Though it doesn't happen often (and that can either be a good thing or a bad thing), what goes around can come around.
Shortly after your Granddad got out of the service--he would have been working for CF&I Steel at this time--he went out one Friday evening looking for some companionship (again, a few years before he met your Grandmother). After a short while--and a few drinks--he took up a conversation with a pretty blonde woman. They seemed to be hitting it off....
...until your Granddad discovered she had a very jealous boyfriend. Words were exchanged and the boyfriend, who was about six feet four and weighed about 250 pounds, asked your Granddad if he'd like to step outside. Your Grandfather was easily the most fearless person I have ever met, and all five feet eight, 120 pounds of him said yes, yes he would.
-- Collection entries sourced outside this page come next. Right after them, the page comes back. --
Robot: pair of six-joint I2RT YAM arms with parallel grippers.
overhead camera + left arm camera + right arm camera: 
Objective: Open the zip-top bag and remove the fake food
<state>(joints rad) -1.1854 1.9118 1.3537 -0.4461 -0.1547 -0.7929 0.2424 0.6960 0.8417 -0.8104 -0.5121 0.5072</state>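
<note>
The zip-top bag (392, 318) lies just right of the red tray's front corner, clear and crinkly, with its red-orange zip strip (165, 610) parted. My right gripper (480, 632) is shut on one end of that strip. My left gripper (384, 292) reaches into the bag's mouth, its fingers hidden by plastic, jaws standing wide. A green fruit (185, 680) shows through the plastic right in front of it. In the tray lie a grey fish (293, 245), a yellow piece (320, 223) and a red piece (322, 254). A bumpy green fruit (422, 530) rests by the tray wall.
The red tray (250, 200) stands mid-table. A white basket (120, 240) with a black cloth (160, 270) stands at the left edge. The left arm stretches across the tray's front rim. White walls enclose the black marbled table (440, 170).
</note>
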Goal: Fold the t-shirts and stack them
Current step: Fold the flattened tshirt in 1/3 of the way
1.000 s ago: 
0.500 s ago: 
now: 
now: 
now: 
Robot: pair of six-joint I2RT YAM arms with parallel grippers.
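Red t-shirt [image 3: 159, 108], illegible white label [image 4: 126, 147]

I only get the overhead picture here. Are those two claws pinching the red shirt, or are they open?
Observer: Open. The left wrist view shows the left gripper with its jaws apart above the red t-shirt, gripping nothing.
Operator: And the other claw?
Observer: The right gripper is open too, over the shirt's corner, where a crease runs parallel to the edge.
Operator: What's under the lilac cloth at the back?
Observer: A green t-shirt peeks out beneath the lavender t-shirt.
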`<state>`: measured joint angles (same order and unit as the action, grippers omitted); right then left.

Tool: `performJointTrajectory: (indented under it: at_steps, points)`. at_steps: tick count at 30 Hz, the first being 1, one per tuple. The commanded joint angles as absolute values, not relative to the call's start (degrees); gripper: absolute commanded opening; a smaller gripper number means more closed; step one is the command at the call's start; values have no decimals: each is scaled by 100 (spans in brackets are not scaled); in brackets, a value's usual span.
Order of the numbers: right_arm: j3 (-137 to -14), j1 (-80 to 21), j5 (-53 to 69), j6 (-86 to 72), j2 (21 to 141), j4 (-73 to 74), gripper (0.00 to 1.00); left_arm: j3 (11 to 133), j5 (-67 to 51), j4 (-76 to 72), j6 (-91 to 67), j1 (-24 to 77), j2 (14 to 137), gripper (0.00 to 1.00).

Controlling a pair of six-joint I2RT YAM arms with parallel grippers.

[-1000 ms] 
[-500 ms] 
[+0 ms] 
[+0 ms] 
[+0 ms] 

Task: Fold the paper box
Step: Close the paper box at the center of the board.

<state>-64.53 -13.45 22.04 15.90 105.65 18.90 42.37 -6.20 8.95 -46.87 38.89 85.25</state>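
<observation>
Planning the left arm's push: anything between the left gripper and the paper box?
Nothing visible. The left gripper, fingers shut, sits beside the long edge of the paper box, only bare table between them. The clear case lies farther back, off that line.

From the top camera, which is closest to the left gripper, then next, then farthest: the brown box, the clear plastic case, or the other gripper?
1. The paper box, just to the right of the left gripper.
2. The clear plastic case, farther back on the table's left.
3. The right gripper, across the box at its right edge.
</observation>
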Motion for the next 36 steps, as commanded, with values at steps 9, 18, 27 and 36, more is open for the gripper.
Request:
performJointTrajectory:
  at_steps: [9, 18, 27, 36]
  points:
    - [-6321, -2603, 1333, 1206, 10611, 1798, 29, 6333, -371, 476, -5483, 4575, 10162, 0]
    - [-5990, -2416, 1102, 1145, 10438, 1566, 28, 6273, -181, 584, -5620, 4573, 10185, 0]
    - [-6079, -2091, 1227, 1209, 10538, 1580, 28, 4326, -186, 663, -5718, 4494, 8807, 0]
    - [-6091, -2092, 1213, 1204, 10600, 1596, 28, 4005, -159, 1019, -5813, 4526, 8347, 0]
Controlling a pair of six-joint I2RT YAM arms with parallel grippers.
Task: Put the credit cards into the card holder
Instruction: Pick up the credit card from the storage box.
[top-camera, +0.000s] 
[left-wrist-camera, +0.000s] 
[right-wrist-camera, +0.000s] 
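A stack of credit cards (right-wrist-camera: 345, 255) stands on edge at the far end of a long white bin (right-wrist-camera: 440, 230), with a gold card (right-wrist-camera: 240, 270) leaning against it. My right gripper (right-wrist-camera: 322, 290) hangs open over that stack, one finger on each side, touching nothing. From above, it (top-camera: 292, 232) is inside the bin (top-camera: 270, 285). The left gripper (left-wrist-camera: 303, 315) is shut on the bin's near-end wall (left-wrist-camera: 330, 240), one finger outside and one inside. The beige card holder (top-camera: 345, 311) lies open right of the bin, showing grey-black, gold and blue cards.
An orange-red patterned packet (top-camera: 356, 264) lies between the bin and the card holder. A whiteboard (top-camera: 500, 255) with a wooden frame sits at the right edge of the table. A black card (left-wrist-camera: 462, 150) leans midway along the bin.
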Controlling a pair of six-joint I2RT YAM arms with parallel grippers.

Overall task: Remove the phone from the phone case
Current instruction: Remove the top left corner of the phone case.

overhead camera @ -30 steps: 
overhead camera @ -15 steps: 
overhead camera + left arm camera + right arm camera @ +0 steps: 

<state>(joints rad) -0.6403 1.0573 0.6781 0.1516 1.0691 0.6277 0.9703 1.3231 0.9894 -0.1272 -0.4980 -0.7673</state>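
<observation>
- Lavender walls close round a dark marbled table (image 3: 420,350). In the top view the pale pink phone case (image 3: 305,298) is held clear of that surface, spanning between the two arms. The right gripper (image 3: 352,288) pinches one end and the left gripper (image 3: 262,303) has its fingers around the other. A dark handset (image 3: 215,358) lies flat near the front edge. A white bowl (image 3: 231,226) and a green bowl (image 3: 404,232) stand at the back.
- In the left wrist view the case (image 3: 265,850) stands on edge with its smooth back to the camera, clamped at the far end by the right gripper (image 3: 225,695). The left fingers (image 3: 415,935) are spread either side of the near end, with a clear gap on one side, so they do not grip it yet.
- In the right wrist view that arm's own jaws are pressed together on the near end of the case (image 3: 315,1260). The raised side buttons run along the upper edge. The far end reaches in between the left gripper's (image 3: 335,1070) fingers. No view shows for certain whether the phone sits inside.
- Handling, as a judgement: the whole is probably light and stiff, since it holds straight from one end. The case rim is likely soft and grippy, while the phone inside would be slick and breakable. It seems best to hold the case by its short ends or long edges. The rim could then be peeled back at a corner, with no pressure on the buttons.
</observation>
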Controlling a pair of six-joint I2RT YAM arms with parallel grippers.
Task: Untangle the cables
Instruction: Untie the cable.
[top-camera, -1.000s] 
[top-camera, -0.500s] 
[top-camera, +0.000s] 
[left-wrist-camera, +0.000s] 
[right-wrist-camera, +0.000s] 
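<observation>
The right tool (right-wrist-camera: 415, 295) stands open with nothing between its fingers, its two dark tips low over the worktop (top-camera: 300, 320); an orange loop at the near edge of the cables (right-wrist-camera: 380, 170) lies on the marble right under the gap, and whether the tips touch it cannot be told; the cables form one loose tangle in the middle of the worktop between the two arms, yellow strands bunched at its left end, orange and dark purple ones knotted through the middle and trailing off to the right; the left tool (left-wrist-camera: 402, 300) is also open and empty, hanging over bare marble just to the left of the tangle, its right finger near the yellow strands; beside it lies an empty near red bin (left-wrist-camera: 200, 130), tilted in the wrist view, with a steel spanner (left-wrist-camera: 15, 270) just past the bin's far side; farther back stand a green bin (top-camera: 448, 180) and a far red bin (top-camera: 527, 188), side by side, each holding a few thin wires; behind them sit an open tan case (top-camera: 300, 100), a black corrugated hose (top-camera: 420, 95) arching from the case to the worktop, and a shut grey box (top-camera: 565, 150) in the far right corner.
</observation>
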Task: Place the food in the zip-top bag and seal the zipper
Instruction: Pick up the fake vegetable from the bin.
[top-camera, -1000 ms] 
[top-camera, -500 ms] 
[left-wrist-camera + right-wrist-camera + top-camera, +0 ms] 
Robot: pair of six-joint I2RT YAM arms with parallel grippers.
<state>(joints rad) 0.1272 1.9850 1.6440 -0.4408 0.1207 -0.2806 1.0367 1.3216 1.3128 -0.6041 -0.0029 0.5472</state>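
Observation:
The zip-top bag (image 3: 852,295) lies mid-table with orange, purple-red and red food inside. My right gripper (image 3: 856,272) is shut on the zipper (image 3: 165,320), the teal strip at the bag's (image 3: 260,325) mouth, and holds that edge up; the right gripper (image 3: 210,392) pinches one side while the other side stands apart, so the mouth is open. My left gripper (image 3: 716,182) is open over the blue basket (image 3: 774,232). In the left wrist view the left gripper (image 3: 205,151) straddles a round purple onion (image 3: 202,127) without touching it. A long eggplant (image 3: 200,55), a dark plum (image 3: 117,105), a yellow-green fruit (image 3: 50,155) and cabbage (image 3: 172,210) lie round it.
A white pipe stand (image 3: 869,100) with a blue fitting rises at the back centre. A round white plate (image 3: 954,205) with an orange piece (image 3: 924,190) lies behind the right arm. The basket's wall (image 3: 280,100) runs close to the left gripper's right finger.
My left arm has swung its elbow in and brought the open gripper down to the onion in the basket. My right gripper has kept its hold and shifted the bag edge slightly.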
But he was also a shrewd man who understood he had little chance of winning a fight with a man who was quite a bit larger than he, and a few feet before they reached the front door he turned to the jealous boyfriend and said, "Look, man, I don't want to fight you." The young woman's boyfriend turned to your Granddad with a big cocky smile, whereupon your Grandfather--BOOM! was how he described it--pasted his right fist in the middle of that big cocky smile, knocking the man to the floor.
People quickly stepped between them--the guy with the busted lip was led to the front door screaming about how no one sucker punched him and how he was going to take care of your Grandfather once he got outside; your Granddad was led to the bathroom to take care of his profusely bleeding hand (he said it was his own fault because he didn't get his fist squared properly before landing the punch). Once in the restroom, your Granddad placed his hand under running water and tried washing the blood off. Someone came in and said the jealous boyfriend had assembled a bevy of his friends outside and they were waiting for him.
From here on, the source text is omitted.